From the above plot :

  • The congruent group appears normally distributed,
  • The incongruent group appears to be bimodal, with 2 normal distributions.(this might be clear if we observe the total population)
  • comparing both,incongruent distribution is having higher values as expected

In [11]:
sns.factorplot( data=data[["Congruent","Incongruent"]], kind="box", size=7, aspect=.8)\
.set_xticklabels(["Congruent","Incongruent"])
plt.title('Boxplot Comparision')  
plt.ylabel("Time taken to recognize")


Out[11]:
<matplotlib.text.Text at 0xbf306a0>

From the above boxplot:

  • We can see two outliers for the incongruent test.
  • The mean time taken for the incongruent test is higher than the congruent test

So lets conform by contucting the t test

5. Now, perform the statistical test and report your results. What is your confidence level and your critical statistic value? Do you reject the null hypothesis or fail to reject it? Come to a conclusion in terms of the experiment task. Did the results match up with your expectations?

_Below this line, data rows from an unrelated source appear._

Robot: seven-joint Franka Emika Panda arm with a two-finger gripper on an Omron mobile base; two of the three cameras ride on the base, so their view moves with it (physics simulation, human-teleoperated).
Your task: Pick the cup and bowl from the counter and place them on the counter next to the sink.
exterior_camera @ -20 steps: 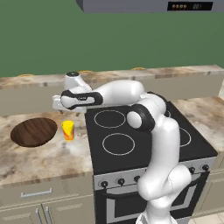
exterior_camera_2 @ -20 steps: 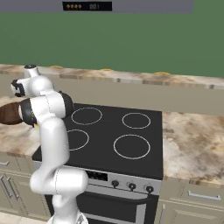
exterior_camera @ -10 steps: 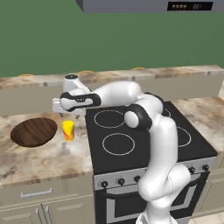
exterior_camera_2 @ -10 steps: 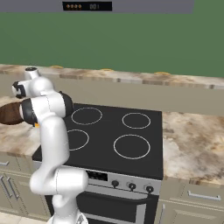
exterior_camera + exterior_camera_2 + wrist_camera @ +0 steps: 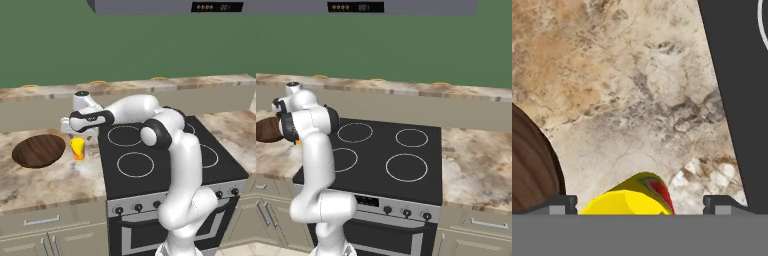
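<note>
I am looking over the desk (image 5: 55, 182), the marbled stone filling the lower left of the left base view, with the black stovetop (image 5: 165, 160) taking up the centre beside it. The bowl (image 5: 39, 150) is lying at the far left of that frame, and the cup (image 5: 77, 149) is standing upright just to its right, apart from it and close to the stovetop's left edge. I am holding the gripper (image 5: 75, 131) directly above the cup, pointing down.

In the hand view the cup (image 5: 632, 196) is sitting at bottom centre, between the two fingers (image 5: 559, 204), which are spread wide and gripping nothing. Its long axis is running straight up toward the hand, so I judge a plain vertical descent will bring the fingers down on either side of it. Room is tight: the bowl (image 5: 532, 165) is crowding the left finger, the stovetop (image 5: 737, 100) the right.
</note>
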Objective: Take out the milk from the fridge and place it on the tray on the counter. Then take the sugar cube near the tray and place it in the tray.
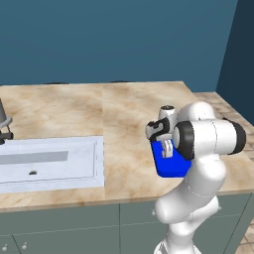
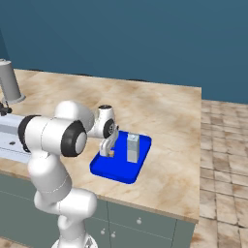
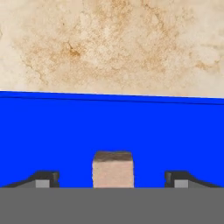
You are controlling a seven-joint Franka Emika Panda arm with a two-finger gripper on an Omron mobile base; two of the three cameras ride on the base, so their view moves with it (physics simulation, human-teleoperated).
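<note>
The blue tray (image 2: 118,170) lies on the beige counter (image 2: 164,111) near its front edge. The milk (image 2: 132,147), a small pale carton, stands upright in the tray's right half. The sugar cube (image 3: 113,169) rests on the tray floor (image 3: 109,131), and it is small and tan beside the carton (image 2: 111,154). My gripper (image 3: 112,180) hangs just above the tray's left part and is open, its two fingertips (image 3: 43,179) standing well apart on either side of the cube without touching it. From the left, my arm covers much of the tray (image 1: 171,169) and the gripper (image 1: 167,151).
A white inset sink (image 1: 49,163) lies to the left along the counter (image 1: 124,114). A tall grey cylinder (image 2: 9,80) stands at the far left. The counter ends to the right of the tray, with tiled floor (image 2: 223,160) beyond.
</note>
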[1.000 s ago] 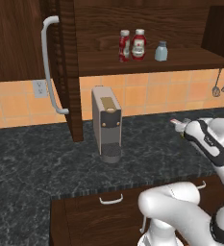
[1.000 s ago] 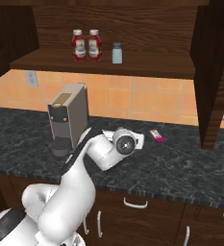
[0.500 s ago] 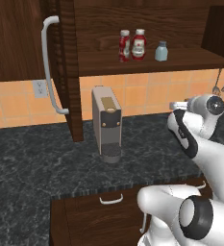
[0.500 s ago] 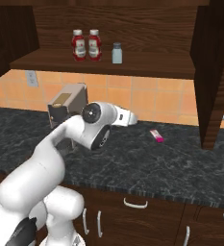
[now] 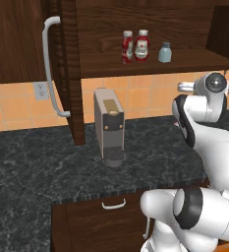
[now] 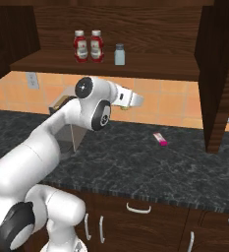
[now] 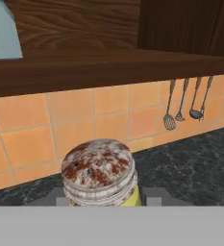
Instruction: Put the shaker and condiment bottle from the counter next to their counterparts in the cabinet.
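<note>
In the hand view my gripper (image 7: 104, 198) is shut on the shaker (image 7: 98, 170), a small yellow-green cylinder whose speckled tan top fills the space between the jaws. The hand (image 5: 185, 87) hangs above the counter, just below the shelf of the open cabinet (image 5: 150, 66) and to the right of what stands on it; from the other side the gripper (image 6: 134, 101) points right. On the shelf two near-identical red bottles (image 5: 128, 47) (image 5: 142, 45) stand side by side, with the pale blue-grey shaker (image 5: 164, 52) to their right. The same pair (image 6: 88, 46) and blue-grey shaker (image 6: 119, 54) appear there too.
A grey coffee machine (image 5: 109, 128) stands on the dark counter below the shelf. A pink-and-white tube (image 6: 160, 139) lies on the counter to the right. The cabinet door with its long bar handle (image 5: 49, 69) stands open at left, another door (image 6: 219, 74) at right. Utensils (image 7: 180, 103) hang on the tiled wall.
The arm has lifted the hand, with the shaker in it, from just above the counter up toward the underside of the shelf.
</note>
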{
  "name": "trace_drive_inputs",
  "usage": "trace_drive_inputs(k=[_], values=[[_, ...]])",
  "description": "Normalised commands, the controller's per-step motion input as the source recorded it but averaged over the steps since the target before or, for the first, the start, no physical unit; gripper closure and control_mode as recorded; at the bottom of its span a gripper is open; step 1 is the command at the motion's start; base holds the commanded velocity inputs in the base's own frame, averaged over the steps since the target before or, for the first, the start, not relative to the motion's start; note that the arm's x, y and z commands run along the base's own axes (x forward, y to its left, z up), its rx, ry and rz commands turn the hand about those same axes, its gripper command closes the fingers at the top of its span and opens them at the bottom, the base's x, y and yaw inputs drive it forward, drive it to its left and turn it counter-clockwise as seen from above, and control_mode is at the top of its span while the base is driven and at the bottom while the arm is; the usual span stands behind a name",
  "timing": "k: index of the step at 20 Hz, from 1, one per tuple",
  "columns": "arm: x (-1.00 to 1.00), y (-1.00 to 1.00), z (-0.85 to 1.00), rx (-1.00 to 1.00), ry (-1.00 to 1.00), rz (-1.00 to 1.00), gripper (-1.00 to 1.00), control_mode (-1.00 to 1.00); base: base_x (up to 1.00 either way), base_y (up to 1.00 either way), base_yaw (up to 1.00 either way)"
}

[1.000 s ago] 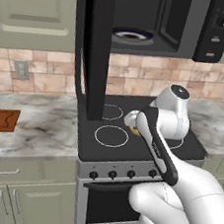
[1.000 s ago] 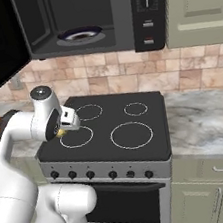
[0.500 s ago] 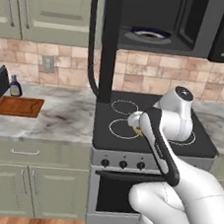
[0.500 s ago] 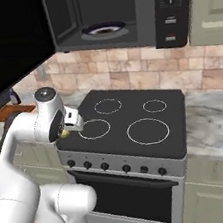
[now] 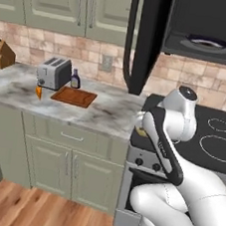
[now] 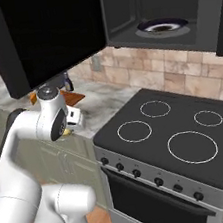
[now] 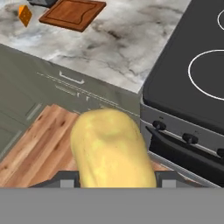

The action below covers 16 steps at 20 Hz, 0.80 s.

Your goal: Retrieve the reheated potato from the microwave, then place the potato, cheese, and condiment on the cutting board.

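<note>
Over the marble counter (image 5: 104,115) edge beside the stove (image 5: 202,141), end effector (image 7: 113,177) grips potato (image 7: 111,148).

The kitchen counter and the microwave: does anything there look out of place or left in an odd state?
The black over-range microwave hangs with its wide dark door swung fully open over the counter. The small orange cheese wedge lies on the marble, beside the reddish-brown wooden cutting board, not on it. Nothing looks spilled or damaged.

Bare marble counter (image 7: 109,48) is lying open ahead of the pincer (image 7: 113,177); the microwave (image 5: 144,38) door is hanging just above it.
</note>
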Motion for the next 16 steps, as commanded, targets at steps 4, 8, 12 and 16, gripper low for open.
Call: trace_drive_inputs(k=[4,8,12,16], values=[[0.00,0.00,0.00,0.00,0.00,0.00,1.00,1.00,-0.40,-0.23,0.25],[0.00,0.00,0.00,0.00,0.00,0.00,1.00,1.00,-0.45,-0.36,0.00],[0.00,0.00,0.00,0.00,0.00,0.00,1.00,1.00,-0.41,-0.23,0.00],[0.00,0.00,0.00,0.00,0.00,0.00,1.00,1.00,-0.47,-0.06,0.00]])
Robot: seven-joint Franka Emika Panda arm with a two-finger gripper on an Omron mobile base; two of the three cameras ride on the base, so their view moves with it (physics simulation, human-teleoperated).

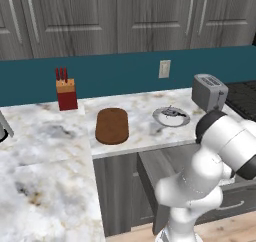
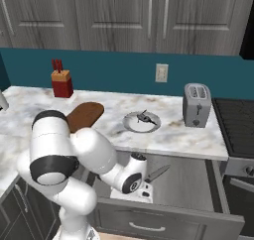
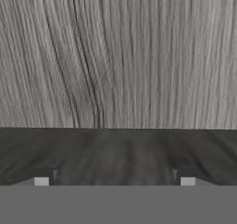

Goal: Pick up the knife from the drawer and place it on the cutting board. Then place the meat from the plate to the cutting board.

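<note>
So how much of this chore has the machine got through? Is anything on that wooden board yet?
Not yet. The drawer is pulled open, and the hand is down inside it with its fingers spread wide, beside the knife, which lies on the drawer floor. The cutting board is bare. The meat sits on the plate. Both moves are left to do.

White rounded arm segments [image 2: 74, 150] — glossy, black joint bands; small dark fingertips [image 3: 41, 177].

Both base views look forward and down over the white speckled marble counter [image 1: 140, 136], sharing it from left and right; the hand view sits close against grey wood grain
</note>
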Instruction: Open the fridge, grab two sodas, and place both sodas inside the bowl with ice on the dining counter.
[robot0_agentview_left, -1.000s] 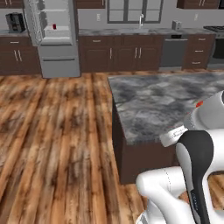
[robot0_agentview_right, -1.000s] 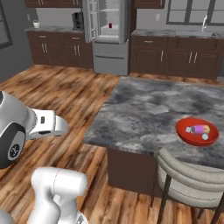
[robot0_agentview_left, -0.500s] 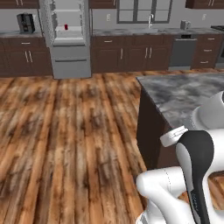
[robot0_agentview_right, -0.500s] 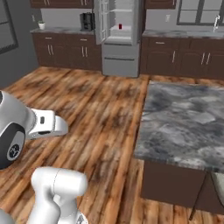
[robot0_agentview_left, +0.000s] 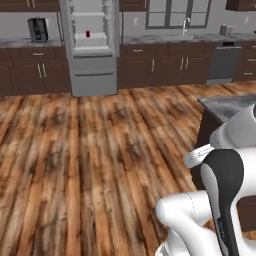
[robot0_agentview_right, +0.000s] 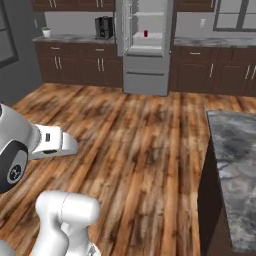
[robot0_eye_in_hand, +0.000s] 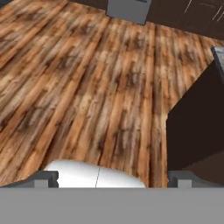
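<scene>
In the left base view, the fridge (robot0_agentview_left: 90, 47) is seen standing open across the wood floor (robot0_agentview_left: 90, 165), with a red soda (robot0_agentview_left: 88, 34) on a shelf; a collision with a door could be caused by an off-line approach. In the right base view, the dining worktop (robot0_agentview_right: 235, 165) edge lies near the base and could be clipped in turning. In the hand view, the hand (robot0_eye_in_hand: 113, 179) is seen wide apart and empty above the floor; a can could be toppled by a misjudged reach.

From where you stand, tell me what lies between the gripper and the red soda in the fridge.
Nothing visible blocks it. The fridge stands open with the red soda on a shelf, across bare wooden floor. The open gripper points at that floor.
</scene>
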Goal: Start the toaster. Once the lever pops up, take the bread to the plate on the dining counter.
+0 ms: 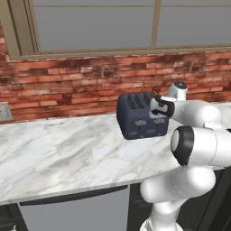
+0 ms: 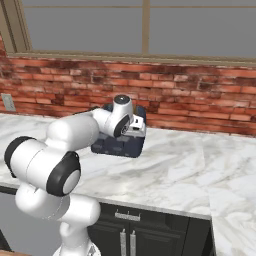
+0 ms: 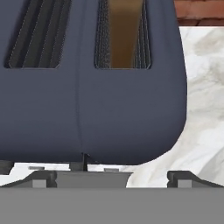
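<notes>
The dark navy toaster [image 1: 137,116] [image 2: 119,143] stands on a white-grey marbled counter [image 1: 67,153] by the brick wall. My gripper [image 1: 155,111] [image 2: 135,129] hovers right at the toaster's near right end, open, with nothing between its jaws. In the hand view the toaster [image 3: 87,109] lies close below the gripper [image 3: 113,180], whose fingertips [image 3: 43,179] stand wide apart. The tan bread [image 3: 124,35] sits down in the right slot; the left slot is dark. The plate is out of view. I cannot tell whether this top is the dining counter.
A brick wall [image 1: 67,85] with a window above backs the counter. A wall outlet [image 1: 4,112] [image 2: 8,101] sits at the far left. Dark cabinets [image 2: 127,235] lie under the counter edge. The counter [image 2: 200,170] runs on to the right.
</notes>
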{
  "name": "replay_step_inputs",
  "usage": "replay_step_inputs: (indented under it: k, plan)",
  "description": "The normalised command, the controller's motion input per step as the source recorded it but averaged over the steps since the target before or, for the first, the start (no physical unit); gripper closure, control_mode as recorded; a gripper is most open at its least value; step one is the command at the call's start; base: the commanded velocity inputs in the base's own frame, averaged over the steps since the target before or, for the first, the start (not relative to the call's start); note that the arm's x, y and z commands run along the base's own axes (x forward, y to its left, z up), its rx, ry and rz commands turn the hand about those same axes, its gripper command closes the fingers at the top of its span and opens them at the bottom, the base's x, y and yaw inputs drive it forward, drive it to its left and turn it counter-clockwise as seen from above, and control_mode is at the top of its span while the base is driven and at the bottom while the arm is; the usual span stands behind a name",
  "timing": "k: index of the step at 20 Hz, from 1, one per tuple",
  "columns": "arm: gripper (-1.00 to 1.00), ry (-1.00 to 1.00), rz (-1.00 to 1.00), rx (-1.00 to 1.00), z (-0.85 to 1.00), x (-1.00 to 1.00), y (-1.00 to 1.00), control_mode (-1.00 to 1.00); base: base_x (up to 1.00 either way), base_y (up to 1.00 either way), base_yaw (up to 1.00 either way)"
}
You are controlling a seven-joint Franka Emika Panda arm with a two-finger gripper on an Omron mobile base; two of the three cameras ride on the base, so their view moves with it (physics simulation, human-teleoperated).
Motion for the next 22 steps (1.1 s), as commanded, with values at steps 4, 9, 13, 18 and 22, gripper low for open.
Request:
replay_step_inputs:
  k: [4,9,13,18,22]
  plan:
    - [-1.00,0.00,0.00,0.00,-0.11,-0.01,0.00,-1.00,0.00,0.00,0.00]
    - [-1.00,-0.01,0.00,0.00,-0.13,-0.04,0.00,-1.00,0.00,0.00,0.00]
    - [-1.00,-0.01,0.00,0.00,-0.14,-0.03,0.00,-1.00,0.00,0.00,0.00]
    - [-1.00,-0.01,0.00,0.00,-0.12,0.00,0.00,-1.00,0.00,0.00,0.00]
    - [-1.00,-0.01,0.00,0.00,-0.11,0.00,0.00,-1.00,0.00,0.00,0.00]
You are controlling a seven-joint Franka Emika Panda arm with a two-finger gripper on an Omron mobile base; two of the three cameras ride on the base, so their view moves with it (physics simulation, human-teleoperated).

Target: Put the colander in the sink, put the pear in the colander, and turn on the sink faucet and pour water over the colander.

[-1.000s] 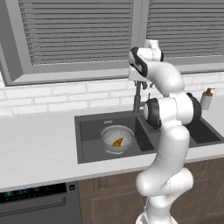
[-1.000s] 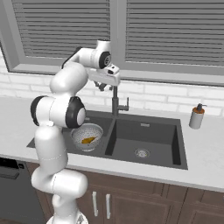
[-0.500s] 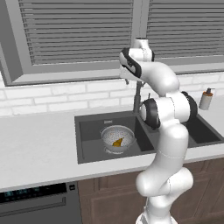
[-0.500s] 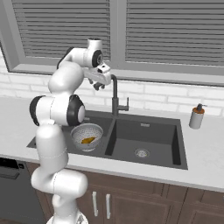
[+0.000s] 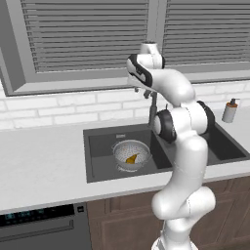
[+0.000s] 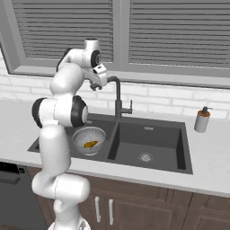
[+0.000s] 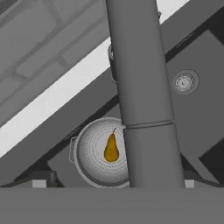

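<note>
The silver mesh colander (image 5: 130,154) (image 6: 89,138) sits in the left basin of the dark sink (image 5: 101,167) (image 6: 155,134). The yellow-orange pear (image 5: 132,158) (image 6: 91,144) (image 7: 111,148) lies inside it. The dark gooseneck sink faucet (image 5: 153,106) (image 6: 118,96) rises behind the divider, its spout hooking toward the left basin. My gripper (image 5: 142,91) (image 6: 95,83) (image 7: 116,180) is open at the spout's tip. In the hand view the spout (image 7: 144,100) runs as a thick dark bar between my fingertips (image 7: 41,178), above the colander (image 7: 94,154).
A small soap dispenser (image 5: 229,111) (image 6: 202,120) stands on the counter right of the sink. The right basin's round drain (image 6: 144,157) (image 7: 183,82) is bare. A white brick wall and a window with blinds back the counter. A dishwasher front (image 5: 39,227) sits below left.
My hand has swung left along the back of the sink, and the faucet spout has turned with it from near the divider to over the left basin. The colander and pear have not moved.
</note>
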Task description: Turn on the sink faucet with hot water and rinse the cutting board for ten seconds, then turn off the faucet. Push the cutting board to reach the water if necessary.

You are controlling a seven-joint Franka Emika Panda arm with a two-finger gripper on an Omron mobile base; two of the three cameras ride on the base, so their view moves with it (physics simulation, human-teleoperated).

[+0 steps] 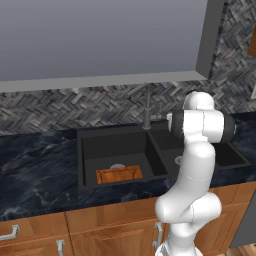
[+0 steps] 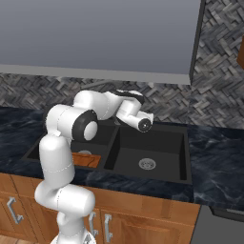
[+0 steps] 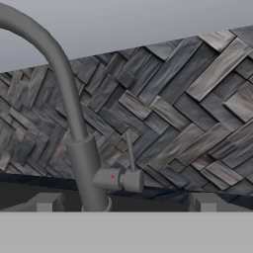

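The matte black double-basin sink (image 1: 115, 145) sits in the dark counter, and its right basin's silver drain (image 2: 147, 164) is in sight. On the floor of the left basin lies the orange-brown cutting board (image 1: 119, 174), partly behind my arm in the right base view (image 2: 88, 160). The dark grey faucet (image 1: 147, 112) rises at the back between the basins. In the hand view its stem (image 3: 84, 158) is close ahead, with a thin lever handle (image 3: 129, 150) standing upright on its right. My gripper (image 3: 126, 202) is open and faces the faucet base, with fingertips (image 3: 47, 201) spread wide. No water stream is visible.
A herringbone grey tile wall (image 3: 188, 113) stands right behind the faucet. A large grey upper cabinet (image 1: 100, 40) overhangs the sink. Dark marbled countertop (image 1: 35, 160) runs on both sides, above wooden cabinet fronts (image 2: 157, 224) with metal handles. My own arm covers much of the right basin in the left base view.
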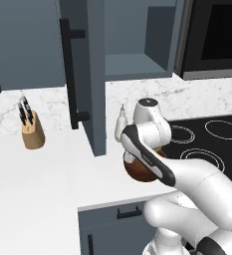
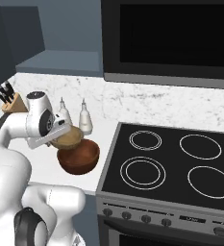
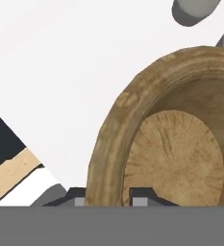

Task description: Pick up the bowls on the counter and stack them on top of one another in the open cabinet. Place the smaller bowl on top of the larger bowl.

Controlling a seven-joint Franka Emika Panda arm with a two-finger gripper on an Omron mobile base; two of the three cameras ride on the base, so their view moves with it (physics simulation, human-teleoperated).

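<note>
Light tan smaller bowl (image 3: 180, 144) with grainy streaks; glossy reddish-brown larger bowl (image 2: 79, 157); white, grey-veined counter (image 1: 33, 189); blue-grey cabinet (image 1: 132, 45) at upper frame; black stovetop (image 2: 171, 163) with white rings

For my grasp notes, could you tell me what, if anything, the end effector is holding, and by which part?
The end effector is shut on the smaller bowl, pinching its thick rim between the fingers, one inside and one outside.
</note>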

$ \mu_{Congruent} = 14.05113 $

$ \mu_{Incongruent} = 22.01592$

$ \mu_{Difference} = - 7.96479 $

$Standard-Error_{Differences} = SE_{d} =\frac{\sigma}{\sqrt{n}}=\frac{4.864827}{\sqrt{24}}=0.993029$

$ df = 𝑛 − 1 = 24 − 1 = 23$

  • t-critical value for a one-tailed test with $\alpha = 0.05$ and 𝑑𝑓 = 23 ,t-critical = −1.714(left tail)

$t=\frac{\mu_{d}}{SEd}=\frac{ -7.96479}{0.993029}=-8.021$

  • The p-value for a t-statistic of -8.021 with df=23 is very small; it is $p < 0.00001$

Since -8.0211 < -1.714 , we Reject Null Hypothesis with 95% confidence.

- Concluding that form the fact that speed of processing of text is much faster than color, proving stroop effect to be true.